Une vingtaine de comédiens seront sur la scène du Palais municipal de La Baie, le 24 avril, pour présenter la pièce IMPACT.

IMPACT: l’alcool au volant vu par les adolescents

Un sur cinq. C’est la proportion des jeunes comédiens de l’édition 2019 du projet IMPACT qui ont été touchés par un drame causé par la conduite avec les facultés affaiblies par l’alcool ou la drogue.

Rencontrés par Le Progrès, lors d’une répétition, à quelques jours des deux représentations de cette pièce de théâtre faite par et pour les élèves du secondaire, les comédiens témoignent de l’importance de marteler le message qui y est véhiculé : « Donne tes clés, si tu as consommé. »

Depuis les premières présentations de la pièce IMPACT, en 2014, l’agent de prévention du Service de police de Saguenay Luc Tardif et le metteur en scène Louis Wauthier ont toujours été les visages du projet qui fait de la sensibilisation contre la conduite sous l’effet de l’alcool et des drogues.

Cette année, les deux collègues veulent mettre à l’avant-plan ceux qui sont devant le public et à qui la pièce s’adresse : les élèves du secondaire.

Pour une des comédiennes, le sujet de la pièce a des répercussions bien réelles dans sa vie quotidienne. « Mon beau-père a eu un accident, confie-t-elle devant ses camarades de classe. Aujourd’hui, il se déplace en chaise roulante. »

Selon l’agent de prévention Luc Tardif, la pièce demeure aussi percutante.

Dans une discussion à bâton rompu, les comédiens font preuve d’une maturité qui touche Luc Tardif. Un des trois acteurs principaux, Mirko Garneau, raconte ce qu’il retient du message de la pièce.

« On peut penser que ça ne nous arrivera jamais, mais c’est faux. Un accident comme celui dans la pièce peut arriver à n’importe qui. »

Toujours percutante

Pour la sixième fois depuis sa création, une vingtaine d’élèves du programme Arts et métiers de la scène de l’École polyvalente de Jonquière montent IMPACT, sous la direction de Louis Wauthier.

Selon Luc Tardif, elle demeure autant, sinon plus percutante qu’au début. Cependant, elle ne touche pas les parents et leurs adolescents de la même manière.

« Ce n’est pas la même scène qui crée la réaction la plus intense chez les spectateurs. Pour les parents, c’est celle de l’accident. Les jeunes sont touchés par l’annonce du décès », explique-t-il.

Quelques comédiennes du projet IMPACT.

La pièce, d’une durée d’environ une heure, peut réveiller des émotions puissantes chez les spectateurs. Il est déjà arrivé que des personnes quittent la salle en ambulance.

Des intervenants sociaux, comme des membres du Centre d’aide aux victimes d’actes criminels (CAVAC) et du personnel du milieu de la santé sont d’ailleurs sur place pour aider ceux qui en auraient besoin.

« Un des plus beaux commentaires qu’on m’a faits venait d’un professeur de Métabetchouan.

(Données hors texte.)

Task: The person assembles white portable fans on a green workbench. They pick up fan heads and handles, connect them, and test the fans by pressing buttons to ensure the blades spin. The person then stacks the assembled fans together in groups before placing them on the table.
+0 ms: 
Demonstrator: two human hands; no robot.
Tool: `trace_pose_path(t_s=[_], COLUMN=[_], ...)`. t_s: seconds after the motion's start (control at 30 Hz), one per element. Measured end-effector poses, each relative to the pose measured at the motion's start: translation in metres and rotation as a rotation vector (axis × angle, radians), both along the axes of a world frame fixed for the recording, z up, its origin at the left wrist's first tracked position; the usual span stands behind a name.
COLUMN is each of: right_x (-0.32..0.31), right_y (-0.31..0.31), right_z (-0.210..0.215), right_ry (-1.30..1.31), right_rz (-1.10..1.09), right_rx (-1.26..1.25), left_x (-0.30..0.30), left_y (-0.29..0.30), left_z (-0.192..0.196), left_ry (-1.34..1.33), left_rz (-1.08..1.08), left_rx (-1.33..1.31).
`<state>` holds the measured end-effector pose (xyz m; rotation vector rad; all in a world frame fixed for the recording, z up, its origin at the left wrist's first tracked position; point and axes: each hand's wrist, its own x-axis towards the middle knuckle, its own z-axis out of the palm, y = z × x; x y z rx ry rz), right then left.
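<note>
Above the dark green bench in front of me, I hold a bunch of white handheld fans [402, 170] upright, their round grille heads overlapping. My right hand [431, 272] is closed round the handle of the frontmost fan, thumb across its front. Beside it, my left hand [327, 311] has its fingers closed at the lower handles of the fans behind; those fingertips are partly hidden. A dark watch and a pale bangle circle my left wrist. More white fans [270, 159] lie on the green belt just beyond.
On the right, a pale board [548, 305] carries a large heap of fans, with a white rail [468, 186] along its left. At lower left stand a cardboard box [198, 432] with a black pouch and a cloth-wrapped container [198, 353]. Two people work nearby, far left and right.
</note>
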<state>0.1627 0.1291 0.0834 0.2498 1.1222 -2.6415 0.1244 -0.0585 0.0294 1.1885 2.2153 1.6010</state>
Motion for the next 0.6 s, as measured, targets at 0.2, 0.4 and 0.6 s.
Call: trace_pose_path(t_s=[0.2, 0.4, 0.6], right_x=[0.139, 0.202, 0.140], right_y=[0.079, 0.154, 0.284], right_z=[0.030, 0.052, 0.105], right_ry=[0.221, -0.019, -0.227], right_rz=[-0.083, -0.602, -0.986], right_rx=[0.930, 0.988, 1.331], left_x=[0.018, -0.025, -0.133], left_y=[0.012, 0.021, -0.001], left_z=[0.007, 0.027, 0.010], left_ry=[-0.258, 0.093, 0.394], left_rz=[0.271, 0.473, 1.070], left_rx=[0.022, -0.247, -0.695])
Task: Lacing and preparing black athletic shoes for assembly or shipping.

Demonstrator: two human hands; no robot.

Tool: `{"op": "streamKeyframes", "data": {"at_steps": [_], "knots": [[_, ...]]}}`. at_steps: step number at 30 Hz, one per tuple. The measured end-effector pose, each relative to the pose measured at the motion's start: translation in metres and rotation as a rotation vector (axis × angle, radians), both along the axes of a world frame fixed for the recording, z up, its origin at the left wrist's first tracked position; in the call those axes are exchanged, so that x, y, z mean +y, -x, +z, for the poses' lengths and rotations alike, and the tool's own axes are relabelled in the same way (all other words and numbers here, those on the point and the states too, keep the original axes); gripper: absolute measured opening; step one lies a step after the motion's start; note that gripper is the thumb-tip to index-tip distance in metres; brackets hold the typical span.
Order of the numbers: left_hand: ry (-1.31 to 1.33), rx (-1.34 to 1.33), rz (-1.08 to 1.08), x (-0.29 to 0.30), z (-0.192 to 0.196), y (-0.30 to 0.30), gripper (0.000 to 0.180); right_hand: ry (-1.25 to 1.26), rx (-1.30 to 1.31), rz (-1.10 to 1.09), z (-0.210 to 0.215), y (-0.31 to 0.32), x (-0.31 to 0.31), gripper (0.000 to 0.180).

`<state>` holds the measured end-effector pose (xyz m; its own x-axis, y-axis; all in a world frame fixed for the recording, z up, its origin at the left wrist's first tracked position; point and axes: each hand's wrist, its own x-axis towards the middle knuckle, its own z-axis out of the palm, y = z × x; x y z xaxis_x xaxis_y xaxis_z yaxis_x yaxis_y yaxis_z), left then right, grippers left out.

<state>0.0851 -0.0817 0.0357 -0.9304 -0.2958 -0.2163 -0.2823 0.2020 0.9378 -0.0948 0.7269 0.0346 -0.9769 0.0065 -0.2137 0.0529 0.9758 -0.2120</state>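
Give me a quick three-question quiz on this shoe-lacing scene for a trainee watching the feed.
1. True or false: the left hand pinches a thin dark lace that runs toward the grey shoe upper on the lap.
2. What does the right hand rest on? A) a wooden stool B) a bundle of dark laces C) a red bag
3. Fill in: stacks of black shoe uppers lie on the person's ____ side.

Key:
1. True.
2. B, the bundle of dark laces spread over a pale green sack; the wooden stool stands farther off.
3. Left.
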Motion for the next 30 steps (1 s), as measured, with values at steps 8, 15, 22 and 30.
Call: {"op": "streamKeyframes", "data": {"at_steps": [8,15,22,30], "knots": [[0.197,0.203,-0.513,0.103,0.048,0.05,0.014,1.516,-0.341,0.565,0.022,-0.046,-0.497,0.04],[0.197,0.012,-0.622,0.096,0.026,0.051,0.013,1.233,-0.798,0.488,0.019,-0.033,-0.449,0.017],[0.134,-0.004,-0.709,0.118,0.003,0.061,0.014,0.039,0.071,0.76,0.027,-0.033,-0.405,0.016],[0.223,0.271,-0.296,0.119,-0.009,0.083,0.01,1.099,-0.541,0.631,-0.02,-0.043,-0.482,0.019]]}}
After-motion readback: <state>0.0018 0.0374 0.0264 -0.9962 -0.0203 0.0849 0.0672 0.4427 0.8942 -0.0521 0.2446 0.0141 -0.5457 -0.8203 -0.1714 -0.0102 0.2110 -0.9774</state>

Il m’a raconté que le retour à l’école s’était fait en silence, les jeunes avaient été touchés », affirme le policier.

Famille

Si l’histoire est jouée dans le contexte d’un après-bal, IMPACT peut aider toutes les personnes qui ont été frappées par la conduite avec des facultés affaiblies.

« On a reçu des membres des familles des victimes d’Yves Martin. Je pense que ç’a été un soulagement pour eux. Ils ont pu boucler une boucle. Il leur manquait une partie de l’histoire et de la voir sur scène a pu les aider », pense Luc Tardif.

La pièce sera présentée à deux reprises le 24 avril, au Théâtre du Palais municipal de La Baie. Une première fois, en journée, pour les classes de la cinquième année du secondaire, et le grand public est invité à y assister en soirée.